Logan Riggs comments on Why I’m bearish on mechanistic interpretability: the shards are not in the network

Logan Riggs 13 Sep 2024 20:34 UTC
2 points
0
But through gradient descent, shards act upon the neural networks by leaving imprints of themselves, and these imprints have no reason to be concentrated in any one spot of the network (whether activation-space or weight-space). So studying weights and activations is pretty doomed.
This paragraph sounded like you’re claiming LLMs do have concepts, but they’re not in specific activations or weights, but distributed across them instead.

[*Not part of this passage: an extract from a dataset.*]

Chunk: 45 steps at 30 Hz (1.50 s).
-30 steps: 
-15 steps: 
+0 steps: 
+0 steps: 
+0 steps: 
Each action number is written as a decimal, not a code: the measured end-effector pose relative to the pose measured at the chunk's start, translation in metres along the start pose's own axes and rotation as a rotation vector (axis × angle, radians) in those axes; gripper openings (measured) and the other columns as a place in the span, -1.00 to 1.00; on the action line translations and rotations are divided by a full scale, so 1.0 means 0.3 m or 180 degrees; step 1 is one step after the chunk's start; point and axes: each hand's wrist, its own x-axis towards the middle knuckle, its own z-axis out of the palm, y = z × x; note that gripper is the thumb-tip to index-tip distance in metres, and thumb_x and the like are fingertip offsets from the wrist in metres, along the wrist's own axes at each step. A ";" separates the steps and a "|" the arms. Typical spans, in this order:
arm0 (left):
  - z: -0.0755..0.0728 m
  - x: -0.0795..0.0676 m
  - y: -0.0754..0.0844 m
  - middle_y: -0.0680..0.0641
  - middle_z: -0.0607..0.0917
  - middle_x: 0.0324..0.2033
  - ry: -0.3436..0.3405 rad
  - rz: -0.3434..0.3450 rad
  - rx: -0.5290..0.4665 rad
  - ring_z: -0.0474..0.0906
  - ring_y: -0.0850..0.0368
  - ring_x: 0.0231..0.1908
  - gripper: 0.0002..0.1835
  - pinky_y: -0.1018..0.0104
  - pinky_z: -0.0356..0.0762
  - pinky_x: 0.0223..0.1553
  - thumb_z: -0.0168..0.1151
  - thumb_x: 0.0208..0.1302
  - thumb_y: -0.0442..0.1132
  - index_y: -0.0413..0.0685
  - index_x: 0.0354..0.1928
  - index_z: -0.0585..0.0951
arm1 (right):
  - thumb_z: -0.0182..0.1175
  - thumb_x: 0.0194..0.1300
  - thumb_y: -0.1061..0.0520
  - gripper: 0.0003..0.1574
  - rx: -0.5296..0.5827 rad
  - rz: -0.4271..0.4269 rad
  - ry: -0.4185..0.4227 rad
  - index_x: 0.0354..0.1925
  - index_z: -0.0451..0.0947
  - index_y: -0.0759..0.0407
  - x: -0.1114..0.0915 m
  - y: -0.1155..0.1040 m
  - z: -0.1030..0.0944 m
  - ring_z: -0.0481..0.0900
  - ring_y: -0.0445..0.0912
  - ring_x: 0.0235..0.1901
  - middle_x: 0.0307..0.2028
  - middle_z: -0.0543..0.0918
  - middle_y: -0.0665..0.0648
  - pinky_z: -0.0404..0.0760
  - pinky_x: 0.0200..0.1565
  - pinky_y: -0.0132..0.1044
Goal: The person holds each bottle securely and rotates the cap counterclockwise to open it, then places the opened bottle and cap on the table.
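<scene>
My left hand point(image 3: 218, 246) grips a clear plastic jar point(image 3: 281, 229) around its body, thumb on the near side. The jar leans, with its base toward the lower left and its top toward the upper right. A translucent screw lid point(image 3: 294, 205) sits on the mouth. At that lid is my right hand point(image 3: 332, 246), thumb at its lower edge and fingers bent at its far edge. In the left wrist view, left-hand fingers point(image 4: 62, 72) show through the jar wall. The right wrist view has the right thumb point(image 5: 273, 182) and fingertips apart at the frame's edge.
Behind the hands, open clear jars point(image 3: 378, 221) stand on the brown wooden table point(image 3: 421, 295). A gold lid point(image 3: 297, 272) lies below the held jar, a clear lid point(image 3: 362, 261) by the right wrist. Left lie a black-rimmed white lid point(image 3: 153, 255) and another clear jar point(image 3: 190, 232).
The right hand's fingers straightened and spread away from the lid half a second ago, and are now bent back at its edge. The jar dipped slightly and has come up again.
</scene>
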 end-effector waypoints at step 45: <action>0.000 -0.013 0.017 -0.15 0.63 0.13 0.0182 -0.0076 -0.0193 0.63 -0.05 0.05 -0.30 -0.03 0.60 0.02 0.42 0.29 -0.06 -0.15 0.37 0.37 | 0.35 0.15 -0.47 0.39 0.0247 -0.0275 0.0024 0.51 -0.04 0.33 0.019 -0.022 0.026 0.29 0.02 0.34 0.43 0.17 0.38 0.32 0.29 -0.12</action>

But from your comment, you mean that LLMs themselves don’t learn the true simple-compressed features of reality, but a mere shadow of them.
This interpretation also matches the title better!
But are you saying the “true features” in the dataset + network? Because SAEs are trained on a dataset! (ignoring the problem pointed out in footnote 1).
Possibly clustering the data points by their network gradients would be a way to put some order into this mess?
Eric Michaud did cluster datapoints by their gradients here. From the abstract:
...Using language model gradients, we automatically decompose model behavior into a diverse set of skills (quanta).
- tailcalled 13 Sep 2024 20:46 UTC
  2 points
  0
  Parent
  This paragraph sounded like you’re claiming LLMs do have concepts, but they’re not in specific activations or weights, but distributed across them instead.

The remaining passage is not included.